Le gouvernement lancera cet automne une nouvelle «concertation citoyenne» sur son projet de réforme. [© LOIC VENANCE / AFP]

Alors que les négociations reprennent entre les syndicats et l'exécutif, la très controversée réforme des retraites, promesse de campagne d'Emmanuel Macron, pourrait enfin voir le jour cet automne. Voici les clés pour tout comprendre à ce dossier explosif.

Pourquoi cette remise à plat ?

«Le système vit au-dessus de ses moyens.» Du fait du papy-boom et de l'espérance de vie en hausse, réformer les retraites s'avère nécessaire pour «financer la dépendance» dans le futur, selon le gouvernement, qui vante un souci de «solidarité intergénérationnelle». Sans compter les économies découlant de cette révision, prévue pour 2025.

Que prévoit le projet ?

Comme préconisé par le «monsieur retraites» du gouvernement, c'est bel et bien un «système universel» par points qui se profile pour remplacer les 42 régimes actuels : chaque euro cotisé donnera les mêmes droits à tous.
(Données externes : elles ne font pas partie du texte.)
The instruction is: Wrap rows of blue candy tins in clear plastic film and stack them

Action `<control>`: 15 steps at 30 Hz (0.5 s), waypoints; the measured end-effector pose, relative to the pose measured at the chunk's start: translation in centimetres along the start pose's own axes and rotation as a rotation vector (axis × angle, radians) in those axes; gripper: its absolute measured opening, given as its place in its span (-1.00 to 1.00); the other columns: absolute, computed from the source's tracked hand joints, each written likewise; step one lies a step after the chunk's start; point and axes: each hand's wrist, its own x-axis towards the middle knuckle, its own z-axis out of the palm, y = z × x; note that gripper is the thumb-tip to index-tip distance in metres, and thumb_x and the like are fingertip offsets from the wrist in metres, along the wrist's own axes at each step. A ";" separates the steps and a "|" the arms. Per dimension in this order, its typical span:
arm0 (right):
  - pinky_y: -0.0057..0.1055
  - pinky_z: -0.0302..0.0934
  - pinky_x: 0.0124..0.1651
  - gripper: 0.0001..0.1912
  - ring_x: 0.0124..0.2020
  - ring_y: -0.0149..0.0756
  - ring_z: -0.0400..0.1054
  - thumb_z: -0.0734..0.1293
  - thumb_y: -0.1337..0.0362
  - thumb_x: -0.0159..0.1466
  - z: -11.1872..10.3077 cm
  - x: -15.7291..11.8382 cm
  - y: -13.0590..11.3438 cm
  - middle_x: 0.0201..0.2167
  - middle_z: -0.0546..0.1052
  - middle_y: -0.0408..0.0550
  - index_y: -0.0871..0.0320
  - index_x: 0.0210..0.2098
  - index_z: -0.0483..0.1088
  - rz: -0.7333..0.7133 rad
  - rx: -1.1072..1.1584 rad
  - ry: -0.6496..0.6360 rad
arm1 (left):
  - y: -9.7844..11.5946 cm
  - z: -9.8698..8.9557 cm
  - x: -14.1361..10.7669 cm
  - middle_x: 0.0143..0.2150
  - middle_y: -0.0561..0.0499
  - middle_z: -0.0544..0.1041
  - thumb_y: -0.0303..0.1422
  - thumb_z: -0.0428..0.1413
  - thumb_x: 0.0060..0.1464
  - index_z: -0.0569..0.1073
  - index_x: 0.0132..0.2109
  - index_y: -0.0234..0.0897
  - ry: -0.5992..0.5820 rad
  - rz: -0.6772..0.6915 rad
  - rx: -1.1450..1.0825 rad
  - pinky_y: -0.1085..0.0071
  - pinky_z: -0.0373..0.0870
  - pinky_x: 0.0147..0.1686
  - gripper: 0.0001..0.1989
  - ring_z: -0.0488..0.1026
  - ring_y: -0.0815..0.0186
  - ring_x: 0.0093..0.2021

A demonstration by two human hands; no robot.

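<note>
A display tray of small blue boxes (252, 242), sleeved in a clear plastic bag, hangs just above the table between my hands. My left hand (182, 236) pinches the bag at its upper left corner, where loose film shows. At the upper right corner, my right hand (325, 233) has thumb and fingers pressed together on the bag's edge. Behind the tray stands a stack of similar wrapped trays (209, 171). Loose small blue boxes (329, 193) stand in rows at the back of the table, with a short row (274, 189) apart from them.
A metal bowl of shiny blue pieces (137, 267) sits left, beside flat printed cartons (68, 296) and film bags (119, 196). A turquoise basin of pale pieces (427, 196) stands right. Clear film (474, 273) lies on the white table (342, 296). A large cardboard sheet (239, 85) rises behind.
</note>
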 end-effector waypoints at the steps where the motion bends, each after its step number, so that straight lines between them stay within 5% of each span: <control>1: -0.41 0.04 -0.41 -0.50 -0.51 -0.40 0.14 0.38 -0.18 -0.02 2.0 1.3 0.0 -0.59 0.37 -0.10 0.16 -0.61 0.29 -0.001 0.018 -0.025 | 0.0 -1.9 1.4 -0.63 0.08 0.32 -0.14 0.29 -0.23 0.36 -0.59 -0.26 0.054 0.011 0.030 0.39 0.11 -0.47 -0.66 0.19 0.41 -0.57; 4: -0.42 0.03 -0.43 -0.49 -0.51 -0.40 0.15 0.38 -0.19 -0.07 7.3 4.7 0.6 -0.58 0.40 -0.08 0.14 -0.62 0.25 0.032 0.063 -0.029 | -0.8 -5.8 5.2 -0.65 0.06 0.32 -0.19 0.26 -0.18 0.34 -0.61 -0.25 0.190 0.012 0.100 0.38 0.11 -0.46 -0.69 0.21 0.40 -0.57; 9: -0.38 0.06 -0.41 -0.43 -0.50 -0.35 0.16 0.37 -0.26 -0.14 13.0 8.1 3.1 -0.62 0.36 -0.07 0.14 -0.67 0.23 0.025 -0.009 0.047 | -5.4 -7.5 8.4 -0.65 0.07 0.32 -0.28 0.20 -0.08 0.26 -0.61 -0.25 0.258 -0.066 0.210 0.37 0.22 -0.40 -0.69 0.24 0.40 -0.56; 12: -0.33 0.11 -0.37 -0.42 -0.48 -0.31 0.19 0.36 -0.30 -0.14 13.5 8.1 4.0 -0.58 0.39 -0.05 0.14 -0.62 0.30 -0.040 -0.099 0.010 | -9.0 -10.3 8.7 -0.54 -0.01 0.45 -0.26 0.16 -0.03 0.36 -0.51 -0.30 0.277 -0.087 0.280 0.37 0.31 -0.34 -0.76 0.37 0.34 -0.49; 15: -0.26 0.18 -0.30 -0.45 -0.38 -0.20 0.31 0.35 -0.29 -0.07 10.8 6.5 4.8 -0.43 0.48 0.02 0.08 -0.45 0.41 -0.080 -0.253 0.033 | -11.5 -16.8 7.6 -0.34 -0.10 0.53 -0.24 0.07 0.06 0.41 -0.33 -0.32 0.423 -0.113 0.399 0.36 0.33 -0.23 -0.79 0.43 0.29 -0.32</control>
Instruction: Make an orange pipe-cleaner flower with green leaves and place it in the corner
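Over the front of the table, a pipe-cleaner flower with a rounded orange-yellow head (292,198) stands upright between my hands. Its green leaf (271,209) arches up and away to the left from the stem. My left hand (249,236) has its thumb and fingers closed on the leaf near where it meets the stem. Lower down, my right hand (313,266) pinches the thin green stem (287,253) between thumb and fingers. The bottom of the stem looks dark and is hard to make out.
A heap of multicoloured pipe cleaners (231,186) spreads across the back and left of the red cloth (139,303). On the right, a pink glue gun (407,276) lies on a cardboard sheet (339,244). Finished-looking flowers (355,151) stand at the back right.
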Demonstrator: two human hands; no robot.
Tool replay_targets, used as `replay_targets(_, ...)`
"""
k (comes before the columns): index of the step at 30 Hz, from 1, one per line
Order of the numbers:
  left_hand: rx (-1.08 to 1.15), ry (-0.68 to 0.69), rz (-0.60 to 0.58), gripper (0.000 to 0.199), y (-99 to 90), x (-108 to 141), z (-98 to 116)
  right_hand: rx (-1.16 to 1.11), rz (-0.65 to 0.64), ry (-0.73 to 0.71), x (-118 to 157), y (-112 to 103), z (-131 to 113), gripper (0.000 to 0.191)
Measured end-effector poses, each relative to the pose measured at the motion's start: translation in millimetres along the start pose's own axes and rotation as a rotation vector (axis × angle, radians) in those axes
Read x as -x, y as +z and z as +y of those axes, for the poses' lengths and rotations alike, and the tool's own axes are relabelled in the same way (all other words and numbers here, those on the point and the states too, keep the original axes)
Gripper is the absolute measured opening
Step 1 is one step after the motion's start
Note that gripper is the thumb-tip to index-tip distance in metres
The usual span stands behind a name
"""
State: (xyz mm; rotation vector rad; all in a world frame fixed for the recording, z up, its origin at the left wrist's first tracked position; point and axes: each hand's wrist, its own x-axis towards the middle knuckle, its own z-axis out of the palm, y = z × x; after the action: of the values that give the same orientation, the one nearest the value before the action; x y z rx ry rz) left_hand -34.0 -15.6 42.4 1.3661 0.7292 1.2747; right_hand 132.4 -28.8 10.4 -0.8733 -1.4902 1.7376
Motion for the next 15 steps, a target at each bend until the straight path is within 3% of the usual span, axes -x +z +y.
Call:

La question du départ à la retraite, elle, reste incertaine. Alors qu'était évoqué un âge pivot de 64 ans pour une retraite à taux plein, le président envisage désormais «un accord sur la durée de cotisation plutôt que sur l'âge», pour ne pas pénaliser ceux qui auraient commencé à travailler tôt.

Autre changement : alors que le système actuel garantit un certain niveau de pension (quitte à creuser le déficit), le futur régime l'ajustera aux recettes, c'est-à-dire aux cotisations.

quelle opposition au texte ?

«Enfumage déguisé», «100% de perdants», «injuste et inefficace»... Pour l'heure, la réforme est unanimement rejetée par les syndicats (et près d'un Français sur deux). Une série de journées d'actions sont prévues dès le 13 septembre, avec d'un côté des syndicats en ordre dispersé, de l'autre des professions prêts à défendre leurs régimes spécifiques.

Quant à la «concertation citoyenne» qui sera lancée par l'Etat cet automne, à l’image du «grand débat», elle n’est, pour l’opposition, qu’un «processus de communication» destiné à «noyer le poisson».